(Task to complete)
Look through the entries below for the line with "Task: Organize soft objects" and the line with "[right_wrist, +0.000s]", then give again exactly those two lines and all lines between them, minus the pictures.

Records from a collection

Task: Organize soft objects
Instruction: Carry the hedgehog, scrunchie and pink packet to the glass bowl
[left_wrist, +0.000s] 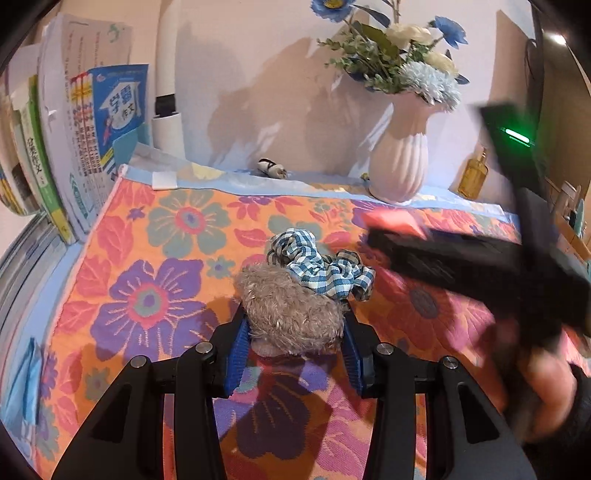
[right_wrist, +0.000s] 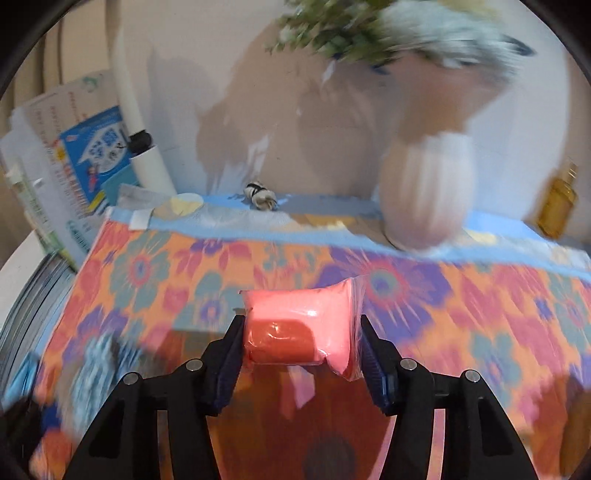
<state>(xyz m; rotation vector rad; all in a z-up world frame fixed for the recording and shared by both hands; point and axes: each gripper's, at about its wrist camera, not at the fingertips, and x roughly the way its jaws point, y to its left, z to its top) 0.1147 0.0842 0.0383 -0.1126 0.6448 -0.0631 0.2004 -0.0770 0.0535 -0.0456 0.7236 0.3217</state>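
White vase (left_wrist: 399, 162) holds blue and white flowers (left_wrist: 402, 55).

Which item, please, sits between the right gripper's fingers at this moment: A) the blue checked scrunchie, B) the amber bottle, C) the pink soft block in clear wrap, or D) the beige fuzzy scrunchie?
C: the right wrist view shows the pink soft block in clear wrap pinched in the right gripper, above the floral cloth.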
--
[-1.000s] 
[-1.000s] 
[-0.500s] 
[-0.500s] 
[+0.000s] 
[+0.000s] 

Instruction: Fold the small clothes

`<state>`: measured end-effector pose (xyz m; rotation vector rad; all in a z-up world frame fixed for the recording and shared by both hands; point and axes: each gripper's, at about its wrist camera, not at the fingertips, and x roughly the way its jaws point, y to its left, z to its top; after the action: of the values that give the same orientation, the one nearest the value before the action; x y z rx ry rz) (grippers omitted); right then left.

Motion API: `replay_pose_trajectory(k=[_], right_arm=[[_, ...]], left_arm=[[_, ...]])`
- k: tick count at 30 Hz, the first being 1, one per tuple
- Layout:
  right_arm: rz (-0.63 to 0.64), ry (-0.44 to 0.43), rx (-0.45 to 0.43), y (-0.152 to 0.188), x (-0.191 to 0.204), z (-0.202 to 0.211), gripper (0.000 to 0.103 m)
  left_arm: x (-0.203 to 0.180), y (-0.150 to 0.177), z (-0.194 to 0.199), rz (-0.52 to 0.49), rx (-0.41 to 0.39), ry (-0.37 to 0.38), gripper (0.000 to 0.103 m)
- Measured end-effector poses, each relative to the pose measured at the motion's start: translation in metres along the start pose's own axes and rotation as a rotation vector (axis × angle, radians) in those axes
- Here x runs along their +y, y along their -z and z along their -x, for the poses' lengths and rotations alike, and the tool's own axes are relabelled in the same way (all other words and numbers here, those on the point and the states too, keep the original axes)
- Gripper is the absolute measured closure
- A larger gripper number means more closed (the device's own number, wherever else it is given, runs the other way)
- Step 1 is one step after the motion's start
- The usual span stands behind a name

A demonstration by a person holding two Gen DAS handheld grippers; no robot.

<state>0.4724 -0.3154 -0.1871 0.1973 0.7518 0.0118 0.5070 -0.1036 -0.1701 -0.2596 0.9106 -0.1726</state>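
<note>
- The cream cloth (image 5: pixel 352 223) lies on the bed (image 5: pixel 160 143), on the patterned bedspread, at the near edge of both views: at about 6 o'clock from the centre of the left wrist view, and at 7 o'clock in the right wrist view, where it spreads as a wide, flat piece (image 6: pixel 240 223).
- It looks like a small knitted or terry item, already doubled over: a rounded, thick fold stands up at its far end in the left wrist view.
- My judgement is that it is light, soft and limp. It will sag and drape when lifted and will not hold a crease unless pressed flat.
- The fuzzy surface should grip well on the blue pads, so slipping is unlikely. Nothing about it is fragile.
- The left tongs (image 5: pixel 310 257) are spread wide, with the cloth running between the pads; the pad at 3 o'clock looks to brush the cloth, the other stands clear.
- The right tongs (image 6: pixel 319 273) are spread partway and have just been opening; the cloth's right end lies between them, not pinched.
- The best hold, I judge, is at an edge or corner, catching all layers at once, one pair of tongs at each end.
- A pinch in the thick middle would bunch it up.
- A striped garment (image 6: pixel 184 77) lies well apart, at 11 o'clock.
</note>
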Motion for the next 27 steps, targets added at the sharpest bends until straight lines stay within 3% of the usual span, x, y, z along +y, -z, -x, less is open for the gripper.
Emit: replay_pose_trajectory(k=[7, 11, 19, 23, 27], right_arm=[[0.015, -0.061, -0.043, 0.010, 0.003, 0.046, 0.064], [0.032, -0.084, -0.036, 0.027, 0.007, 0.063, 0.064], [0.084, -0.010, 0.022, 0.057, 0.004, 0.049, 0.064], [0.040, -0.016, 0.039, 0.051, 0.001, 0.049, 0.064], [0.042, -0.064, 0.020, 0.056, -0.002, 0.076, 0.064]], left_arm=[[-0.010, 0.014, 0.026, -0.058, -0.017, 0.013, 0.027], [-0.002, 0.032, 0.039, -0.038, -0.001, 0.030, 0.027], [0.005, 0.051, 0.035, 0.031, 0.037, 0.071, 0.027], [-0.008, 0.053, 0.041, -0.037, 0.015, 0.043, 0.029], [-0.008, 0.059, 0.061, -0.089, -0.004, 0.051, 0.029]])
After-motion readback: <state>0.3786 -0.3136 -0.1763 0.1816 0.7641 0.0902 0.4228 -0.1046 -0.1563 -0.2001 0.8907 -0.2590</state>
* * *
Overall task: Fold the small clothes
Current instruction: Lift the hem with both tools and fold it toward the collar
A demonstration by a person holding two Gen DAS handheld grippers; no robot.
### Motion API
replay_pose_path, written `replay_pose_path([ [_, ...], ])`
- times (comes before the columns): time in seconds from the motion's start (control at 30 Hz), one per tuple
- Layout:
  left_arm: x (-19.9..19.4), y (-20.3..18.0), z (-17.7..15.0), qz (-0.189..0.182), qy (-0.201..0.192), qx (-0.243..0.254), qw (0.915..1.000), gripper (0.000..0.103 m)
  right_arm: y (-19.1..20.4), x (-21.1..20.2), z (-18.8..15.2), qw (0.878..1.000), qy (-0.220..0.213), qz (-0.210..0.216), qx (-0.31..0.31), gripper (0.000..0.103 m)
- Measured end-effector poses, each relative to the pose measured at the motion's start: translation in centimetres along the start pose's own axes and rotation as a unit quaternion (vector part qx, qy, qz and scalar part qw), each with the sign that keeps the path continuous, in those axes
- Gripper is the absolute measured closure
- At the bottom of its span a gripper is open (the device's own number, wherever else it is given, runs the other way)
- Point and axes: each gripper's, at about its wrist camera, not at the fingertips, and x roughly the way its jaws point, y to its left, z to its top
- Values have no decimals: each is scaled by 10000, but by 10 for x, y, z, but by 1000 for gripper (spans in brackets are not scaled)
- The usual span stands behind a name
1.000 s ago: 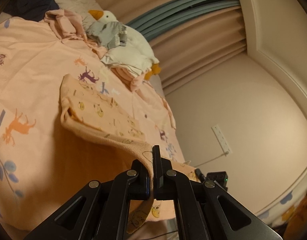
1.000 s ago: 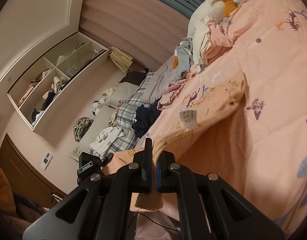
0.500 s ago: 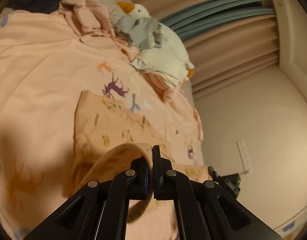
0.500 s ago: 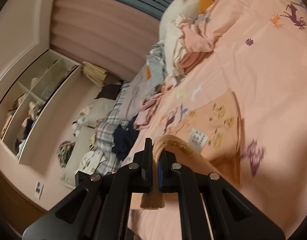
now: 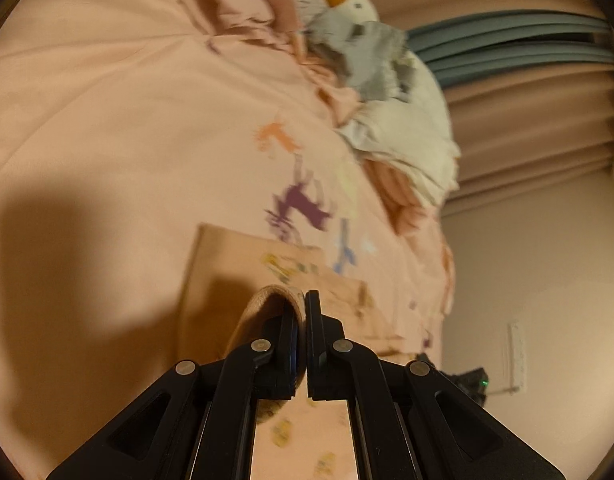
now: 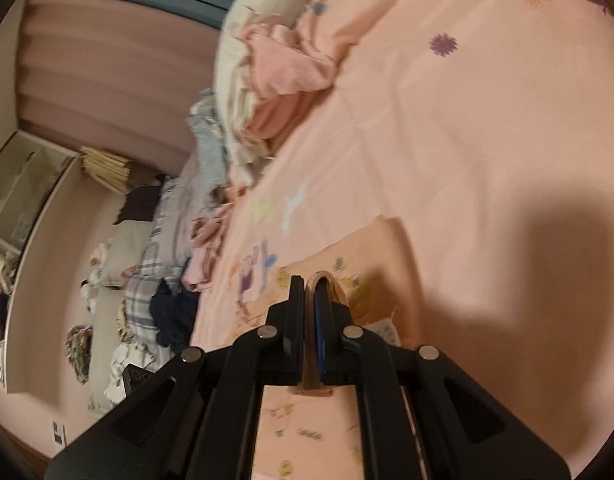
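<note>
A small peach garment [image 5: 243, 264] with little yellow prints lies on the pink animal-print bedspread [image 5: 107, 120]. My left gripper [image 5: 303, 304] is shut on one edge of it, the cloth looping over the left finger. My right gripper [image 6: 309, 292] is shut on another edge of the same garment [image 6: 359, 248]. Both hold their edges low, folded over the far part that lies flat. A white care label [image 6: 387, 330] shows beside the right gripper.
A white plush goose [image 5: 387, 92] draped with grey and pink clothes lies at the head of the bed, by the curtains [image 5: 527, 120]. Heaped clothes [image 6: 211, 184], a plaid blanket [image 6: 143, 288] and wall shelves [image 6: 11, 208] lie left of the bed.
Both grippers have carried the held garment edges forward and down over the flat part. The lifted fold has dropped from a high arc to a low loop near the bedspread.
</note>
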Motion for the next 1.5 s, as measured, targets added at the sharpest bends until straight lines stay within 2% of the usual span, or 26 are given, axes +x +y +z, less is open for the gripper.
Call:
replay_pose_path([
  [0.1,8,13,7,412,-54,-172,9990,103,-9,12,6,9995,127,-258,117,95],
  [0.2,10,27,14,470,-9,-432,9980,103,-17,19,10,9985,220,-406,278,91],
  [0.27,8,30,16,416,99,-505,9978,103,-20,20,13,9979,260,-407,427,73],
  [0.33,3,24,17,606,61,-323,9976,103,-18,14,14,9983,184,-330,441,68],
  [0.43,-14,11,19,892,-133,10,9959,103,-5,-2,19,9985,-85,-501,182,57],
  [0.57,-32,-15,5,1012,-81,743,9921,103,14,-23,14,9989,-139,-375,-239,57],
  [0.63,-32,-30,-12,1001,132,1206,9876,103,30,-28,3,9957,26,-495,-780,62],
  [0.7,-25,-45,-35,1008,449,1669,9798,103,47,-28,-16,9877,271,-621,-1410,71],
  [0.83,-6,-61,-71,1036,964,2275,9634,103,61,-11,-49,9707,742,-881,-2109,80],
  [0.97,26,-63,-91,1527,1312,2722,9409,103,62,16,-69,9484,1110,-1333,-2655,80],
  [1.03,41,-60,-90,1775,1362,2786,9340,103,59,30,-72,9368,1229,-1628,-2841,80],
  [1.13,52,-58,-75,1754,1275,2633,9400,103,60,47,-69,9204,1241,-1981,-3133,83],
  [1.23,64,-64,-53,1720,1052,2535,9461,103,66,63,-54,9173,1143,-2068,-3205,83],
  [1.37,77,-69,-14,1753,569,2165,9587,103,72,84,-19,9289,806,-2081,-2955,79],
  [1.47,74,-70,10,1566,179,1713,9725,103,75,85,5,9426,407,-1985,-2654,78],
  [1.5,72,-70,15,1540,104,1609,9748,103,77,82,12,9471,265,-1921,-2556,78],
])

(Answer for the task)
Task: Organize soft objects
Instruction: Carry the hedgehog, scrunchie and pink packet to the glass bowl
[left_wrist, +0.000s] 
[right_wrist, +0.000s] 

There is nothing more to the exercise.